--- Exercise ---
Only these lines of the data below are wanted: the one with "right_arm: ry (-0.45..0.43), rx", the one with "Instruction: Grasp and", and any lines between them, each repeated exactly.

--- Supplied information ---
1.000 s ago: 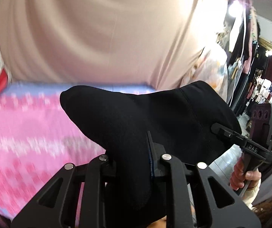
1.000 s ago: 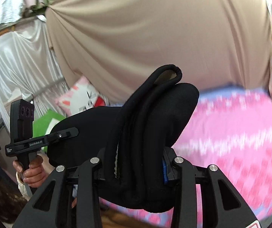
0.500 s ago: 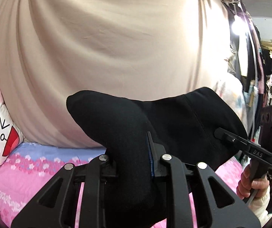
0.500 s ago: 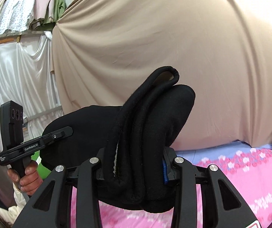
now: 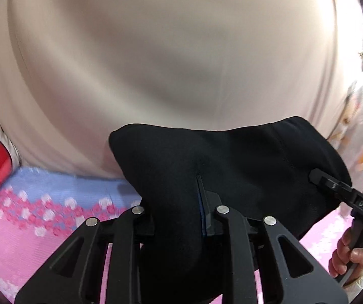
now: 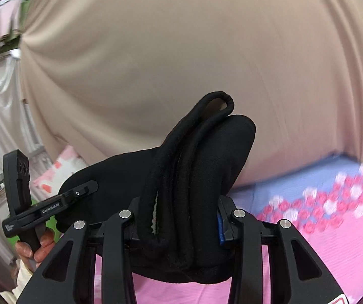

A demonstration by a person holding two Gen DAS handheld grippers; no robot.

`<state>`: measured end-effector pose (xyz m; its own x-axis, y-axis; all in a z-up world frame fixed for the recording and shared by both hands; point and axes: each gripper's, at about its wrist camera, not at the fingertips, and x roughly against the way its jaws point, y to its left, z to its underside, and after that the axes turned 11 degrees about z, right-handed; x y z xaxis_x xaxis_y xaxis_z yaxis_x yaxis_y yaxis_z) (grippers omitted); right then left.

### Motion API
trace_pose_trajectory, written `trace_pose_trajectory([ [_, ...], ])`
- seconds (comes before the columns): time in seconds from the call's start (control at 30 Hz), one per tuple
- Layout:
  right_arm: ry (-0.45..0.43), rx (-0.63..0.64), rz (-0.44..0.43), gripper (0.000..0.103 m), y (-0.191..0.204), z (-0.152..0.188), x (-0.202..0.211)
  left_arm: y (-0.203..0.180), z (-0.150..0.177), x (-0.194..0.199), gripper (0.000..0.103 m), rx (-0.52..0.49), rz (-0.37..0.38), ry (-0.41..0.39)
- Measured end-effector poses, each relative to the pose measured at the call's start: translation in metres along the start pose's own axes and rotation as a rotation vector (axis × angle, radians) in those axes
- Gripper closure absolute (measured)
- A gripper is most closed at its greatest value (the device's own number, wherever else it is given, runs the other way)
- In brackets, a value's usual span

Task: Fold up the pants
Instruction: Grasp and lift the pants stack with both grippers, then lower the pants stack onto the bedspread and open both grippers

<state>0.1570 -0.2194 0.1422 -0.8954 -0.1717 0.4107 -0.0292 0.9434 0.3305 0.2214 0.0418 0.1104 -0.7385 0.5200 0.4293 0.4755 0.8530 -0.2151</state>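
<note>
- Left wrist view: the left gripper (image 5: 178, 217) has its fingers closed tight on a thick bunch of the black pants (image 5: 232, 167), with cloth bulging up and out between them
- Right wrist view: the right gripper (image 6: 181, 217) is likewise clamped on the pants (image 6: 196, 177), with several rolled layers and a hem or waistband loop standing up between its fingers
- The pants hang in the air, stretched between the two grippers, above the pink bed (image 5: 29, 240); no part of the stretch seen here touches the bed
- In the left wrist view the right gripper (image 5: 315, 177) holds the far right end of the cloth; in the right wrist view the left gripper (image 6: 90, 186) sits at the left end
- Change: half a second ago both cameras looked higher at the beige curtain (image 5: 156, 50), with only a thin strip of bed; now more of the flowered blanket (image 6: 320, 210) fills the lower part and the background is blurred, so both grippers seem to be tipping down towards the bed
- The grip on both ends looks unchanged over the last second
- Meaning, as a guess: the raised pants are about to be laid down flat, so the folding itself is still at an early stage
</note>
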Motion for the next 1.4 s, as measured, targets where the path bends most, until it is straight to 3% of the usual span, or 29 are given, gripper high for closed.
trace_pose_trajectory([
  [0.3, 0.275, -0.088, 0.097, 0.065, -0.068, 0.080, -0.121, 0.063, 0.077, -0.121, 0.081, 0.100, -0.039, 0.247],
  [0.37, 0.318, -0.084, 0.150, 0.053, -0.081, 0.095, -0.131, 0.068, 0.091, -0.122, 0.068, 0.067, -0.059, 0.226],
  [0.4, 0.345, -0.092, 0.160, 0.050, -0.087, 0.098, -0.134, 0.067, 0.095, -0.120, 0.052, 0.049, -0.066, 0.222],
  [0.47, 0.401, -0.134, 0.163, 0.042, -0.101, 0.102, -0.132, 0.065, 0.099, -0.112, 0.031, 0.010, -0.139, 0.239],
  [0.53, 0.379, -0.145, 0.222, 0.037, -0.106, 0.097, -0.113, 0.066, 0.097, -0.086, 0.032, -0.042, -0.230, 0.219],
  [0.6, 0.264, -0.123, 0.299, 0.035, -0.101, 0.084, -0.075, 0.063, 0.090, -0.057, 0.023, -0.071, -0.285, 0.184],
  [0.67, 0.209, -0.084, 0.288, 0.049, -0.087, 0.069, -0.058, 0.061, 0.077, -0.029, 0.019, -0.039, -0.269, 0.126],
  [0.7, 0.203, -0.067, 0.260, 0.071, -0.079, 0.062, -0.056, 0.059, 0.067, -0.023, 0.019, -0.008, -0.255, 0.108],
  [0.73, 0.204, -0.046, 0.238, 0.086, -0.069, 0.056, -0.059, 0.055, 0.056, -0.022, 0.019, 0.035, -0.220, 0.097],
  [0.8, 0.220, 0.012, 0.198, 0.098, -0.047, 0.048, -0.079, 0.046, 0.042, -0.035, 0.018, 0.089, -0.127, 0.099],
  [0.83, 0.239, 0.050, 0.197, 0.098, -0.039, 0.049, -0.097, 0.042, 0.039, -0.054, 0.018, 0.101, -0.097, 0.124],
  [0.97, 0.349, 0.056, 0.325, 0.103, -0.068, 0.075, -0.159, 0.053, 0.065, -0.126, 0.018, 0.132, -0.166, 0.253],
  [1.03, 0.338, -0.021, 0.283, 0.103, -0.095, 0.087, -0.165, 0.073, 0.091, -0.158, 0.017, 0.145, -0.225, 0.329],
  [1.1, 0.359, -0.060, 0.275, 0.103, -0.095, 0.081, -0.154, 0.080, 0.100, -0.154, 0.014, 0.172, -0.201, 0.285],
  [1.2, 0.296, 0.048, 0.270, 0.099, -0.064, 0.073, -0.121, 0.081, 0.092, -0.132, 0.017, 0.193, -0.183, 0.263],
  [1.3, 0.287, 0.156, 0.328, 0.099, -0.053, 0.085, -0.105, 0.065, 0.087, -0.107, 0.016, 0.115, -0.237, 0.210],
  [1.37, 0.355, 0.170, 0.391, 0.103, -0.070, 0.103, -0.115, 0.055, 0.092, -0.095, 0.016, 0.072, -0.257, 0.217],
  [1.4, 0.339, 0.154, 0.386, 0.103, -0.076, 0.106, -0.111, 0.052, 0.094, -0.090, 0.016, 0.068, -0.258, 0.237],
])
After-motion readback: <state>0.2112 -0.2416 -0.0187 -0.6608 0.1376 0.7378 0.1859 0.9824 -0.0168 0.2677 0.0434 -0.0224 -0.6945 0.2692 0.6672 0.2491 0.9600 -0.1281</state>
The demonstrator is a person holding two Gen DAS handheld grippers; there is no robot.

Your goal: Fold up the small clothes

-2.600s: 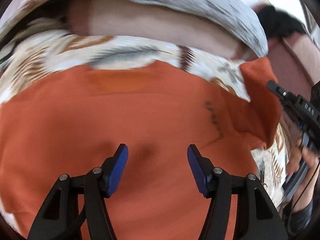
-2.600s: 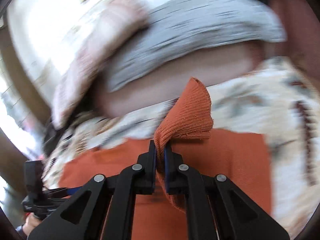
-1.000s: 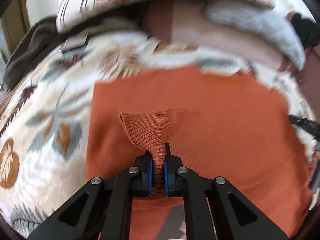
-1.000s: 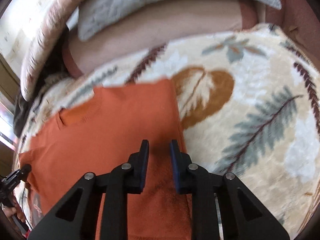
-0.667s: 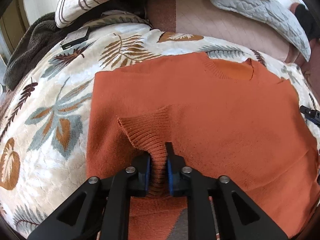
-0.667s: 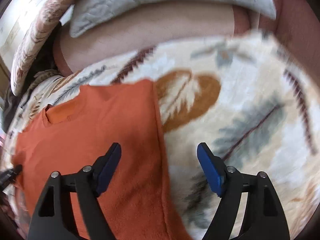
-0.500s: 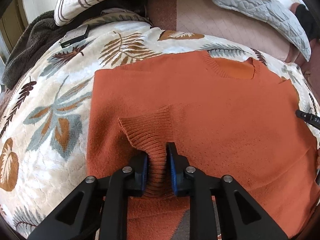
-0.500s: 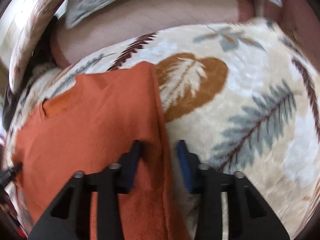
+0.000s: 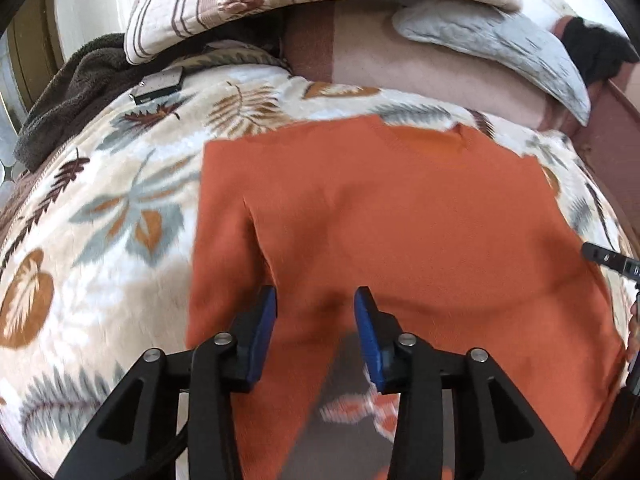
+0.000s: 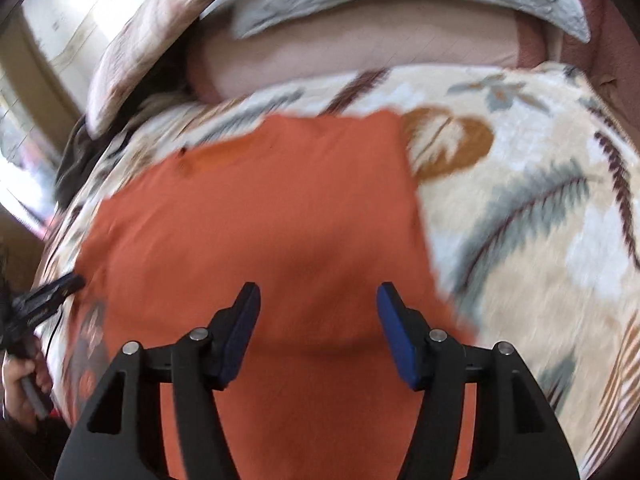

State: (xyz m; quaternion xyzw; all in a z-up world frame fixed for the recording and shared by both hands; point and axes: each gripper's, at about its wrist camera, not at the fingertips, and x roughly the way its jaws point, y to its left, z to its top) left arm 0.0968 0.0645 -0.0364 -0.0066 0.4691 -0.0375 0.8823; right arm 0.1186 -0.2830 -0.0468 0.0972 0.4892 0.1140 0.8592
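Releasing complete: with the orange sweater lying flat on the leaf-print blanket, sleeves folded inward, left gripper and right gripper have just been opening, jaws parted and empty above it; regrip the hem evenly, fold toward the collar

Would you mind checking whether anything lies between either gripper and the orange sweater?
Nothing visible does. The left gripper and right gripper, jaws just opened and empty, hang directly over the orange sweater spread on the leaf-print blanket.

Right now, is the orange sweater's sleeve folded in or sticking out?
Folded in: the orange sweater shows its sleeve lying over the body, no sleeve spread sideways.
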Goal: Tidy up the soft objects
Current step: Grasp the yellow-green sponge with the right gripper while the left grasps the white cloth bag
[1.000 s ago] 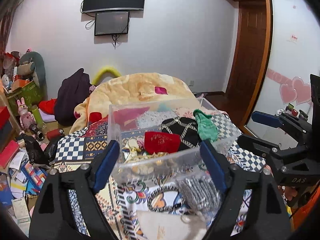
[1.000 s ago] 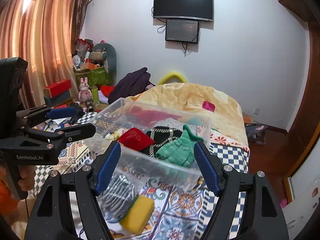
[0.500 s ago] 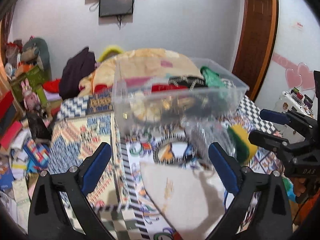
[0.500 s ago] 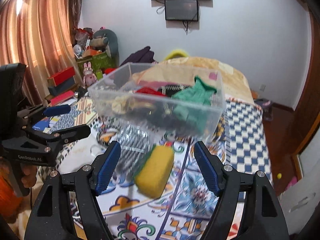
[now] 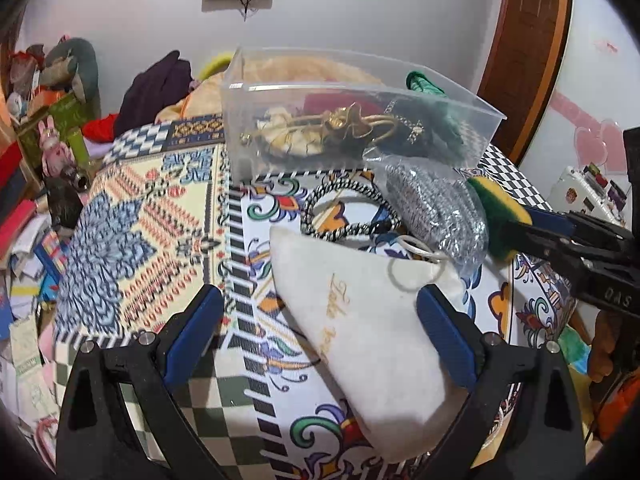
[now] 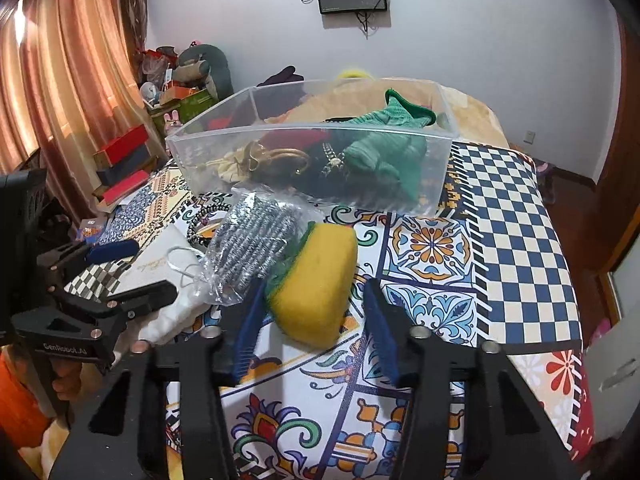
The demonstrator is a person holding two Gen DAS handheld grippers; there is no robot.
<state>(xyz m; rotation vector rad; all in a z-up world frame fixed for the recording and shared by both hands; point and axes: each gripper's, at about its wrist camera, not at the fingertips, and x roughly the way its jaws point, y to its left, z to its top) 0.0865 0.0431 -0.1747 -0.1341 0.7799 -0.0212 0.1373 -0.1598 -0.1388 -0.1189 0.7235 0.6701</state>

--- Solution to this task ---
  right_arm: ry (-0.45..0.43), rx (-0.63..0.64), rz (-0.44..0.43), gripper (0.000..0.103 m), y (-0.191..0.204), z (-0.152..0.188), x (-0.202..0.211)
  left_arm: y (-0.203..0.180), z (-0.150..0.177), x (-0.194..0.199), gripper (0.000..0.103 m), rx (-0.52..0.49), rz (-0.37..0.38), ry (-0.41..0.39)
- Measured end-effector poses, each relative to the pose measured at the call's start: translation in metres along the start pose's own axes and rotation as a rotation vector (axis × angle, radians) in those axes
- Gripper closure absolute (measured)
- A gripper is most closed at its greatest value (the device's own number, wherever else it is given, runs the other way)
- In brackets, a value's usual span

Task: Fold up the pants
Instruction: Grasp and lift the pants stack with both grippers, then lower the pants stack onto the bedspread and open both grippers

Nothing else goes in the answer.